With the pictures removed, write out the data below exactly.
- - -
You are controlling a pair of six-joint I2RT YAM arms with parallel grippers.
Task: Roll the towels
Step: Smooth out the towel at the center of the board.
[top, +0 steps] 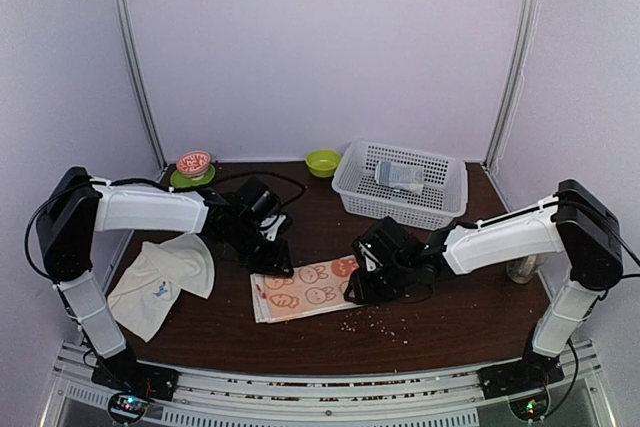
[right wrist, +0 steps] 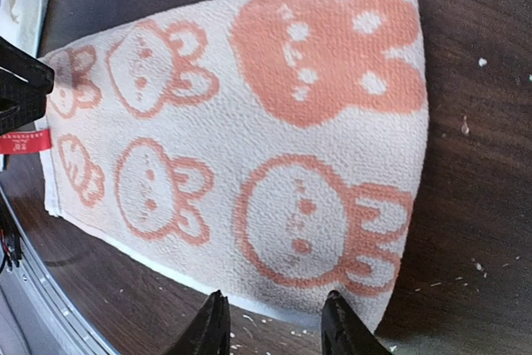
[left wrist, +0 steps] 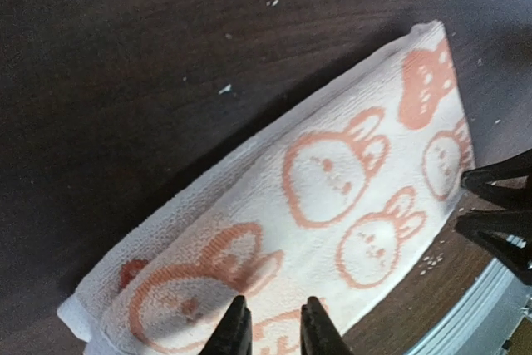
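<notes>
Your left end effector [left wrist: 273,307] and right end effector [right wrist: 274,303] sit at opposite ends of the flat printed towel [top: 305,290], placed to roll it. Both are partly open and hold nothing.

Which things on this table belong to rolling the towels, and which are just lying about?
For the job:
bunny-print towel
plain cream towel

Lying about:
white basket
grey-blue rolled towel, inside the basket
green bowl
pink bowl on a green plate
</notes>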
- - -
Solution for this exercise:
You are controlling a pair of six-joint I2RT YAM arms with parallel grippers.
Task: Roll the towels
Step: Smooth out the towel at the center of the board.
[top, +0 steps] 
[right wrist, +0 steps] 
[left wrist, +0 steps] 
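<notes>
Your left end effector [left wrist: 273,307] and right end effector [right wrist: 274,303] sit at opposite ends of the flat printed towel [top: 305,290], placed to roll it. Both are partly open and hold nothing.

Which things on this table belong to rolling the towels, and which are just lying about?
For the job:
bunny-print towel
plain cream towel

Lying about:
white basket
grey-blue rolled towel, inside the basket
green bowl
pink bowl on a green plate
</notes>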

No more work remains on this exercise.